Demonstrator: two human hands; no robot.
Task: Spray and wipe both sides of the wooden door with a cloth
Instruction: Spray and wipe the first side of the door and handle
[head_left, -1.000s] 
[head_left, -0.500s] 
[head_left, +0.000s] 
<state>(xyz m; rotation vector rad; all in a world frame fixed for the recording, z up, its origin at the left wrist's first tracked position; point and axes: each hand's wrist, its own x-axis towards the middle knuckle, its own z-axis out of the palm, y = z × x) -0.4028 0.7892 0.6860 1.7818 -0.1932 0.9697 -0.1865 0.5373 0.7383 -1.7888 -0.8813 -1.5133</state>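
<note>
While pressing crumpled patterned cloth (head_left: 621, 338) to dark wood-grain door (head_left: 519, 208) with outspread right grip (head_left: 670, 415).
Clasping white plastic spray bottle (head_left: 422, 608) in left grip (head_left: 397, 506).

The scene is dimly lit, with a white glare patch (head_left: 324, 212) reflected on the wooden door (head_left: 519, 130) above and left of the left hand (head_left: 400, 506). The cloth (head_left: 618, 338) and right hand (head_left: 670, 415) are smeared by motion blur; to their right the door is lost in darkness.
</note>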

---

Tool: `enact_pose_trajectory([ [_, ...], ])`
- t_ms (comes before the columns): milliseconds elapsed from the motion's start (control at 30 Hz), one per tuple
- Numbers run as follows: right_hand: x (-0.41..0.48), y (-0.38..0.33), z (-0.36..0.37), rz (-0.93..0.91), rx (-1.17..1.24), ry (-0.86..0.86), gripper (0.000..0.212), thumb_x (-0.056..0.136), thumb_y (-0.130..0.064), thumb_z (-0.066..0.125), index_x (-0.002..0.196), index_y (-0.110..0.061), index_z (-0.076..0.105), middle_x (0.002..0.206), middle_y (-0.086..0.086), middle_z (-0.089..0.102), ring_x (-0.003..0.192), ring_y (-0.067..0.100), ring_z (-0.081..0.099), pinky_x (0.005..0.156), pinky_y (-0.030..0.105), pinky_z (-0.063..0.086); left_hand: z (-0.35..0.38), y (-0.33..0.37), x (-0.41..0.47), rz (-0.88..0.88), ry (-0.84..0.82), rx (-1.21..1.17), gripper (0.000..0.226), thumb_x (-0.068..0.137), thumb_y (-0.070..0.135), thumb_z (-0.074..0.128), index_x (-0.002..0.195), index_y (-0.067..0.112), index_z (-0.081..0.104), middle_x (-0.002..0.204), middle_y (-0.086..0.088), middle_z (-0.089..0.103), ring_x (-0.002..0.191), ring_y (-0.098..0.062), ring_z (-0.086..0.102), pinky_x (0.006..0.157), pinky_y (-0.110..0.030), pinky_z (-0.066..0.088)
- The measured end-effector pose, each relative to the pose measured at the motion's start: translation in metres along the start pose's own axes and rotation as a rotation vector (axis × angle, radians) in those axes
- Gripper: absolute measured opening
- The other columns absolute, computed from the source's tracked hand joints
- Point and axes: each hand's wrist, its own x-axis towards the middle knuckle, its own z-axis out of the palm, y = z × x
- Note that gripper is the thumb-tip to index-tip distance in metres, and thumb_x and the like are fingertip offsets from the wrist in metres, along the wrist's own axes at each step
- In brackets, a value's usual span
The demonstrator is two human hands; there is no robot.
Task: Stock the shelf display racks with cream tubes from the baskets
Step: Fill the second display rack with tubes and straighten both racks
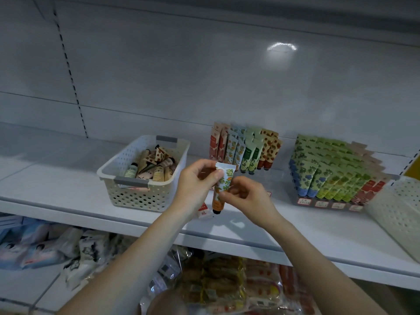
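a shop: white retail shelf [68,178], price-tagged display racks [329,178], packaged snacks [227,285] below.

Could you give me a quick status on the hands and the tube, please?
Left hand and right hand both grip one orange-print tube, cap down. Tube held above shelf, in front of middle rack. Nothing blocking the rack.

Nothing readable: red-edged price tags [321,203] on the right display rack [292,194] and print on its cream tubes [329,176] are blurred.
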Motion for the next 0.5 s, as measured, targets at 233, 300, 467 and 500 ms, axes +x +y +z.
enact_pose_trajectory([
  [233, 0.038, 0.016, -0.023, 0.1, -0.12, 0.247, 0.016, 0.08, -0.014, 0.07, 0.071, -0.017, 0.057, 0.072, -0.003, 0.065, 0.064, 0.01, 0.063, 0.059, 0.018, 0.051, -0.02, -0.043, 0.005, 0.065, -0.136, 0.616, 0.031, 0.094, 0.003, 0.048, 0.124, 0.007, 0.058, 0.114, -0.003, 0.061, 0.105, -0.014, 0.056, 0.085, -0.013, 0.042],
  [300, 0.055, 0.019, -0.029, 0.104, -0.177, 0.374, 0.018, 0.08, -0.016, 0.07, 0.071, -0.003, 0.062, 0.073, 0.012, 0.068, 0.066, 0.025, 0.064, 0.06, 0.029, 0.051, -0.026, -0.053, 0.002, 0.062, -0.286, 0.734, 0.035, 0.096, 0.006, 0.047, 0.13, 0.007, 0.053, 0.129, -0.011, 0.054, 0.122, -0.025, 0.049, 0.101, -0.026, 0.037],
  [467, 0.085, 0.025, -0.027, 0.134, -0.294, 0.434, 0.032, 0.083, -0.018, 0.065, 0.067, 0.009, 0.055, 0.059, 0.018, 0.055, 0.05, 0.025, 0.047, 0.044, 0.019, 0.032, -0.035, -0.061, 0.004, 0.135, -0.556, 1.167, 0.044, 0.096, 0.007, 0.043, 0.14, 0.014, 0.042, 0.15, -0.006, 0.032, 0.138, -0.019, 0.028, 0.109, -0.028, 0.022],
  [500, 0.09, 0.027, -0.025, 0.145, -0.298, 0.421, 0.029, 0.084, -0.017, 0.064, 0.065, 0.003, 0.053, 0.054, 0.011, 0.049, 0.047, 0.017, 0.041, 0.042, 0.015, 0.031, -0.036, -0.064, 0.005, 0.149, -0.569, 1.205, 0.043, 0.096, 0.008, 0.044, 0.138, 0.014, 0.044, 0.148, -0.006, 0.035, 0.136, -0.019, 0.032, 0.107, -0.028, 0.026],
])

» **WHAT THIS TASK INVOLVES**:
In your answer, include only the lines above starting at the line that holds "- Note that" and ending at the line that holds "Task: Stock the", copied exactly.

» **RESULT**:
- Note that gripper is the thumb-tip to index-tip distance in metres, and thumb_x and the like are fingertip offsets from the wrist in metres, along the wrist's own axes at each step
- In brackets, a value's usual span
The demonstrator is two human hands; there is no robot.
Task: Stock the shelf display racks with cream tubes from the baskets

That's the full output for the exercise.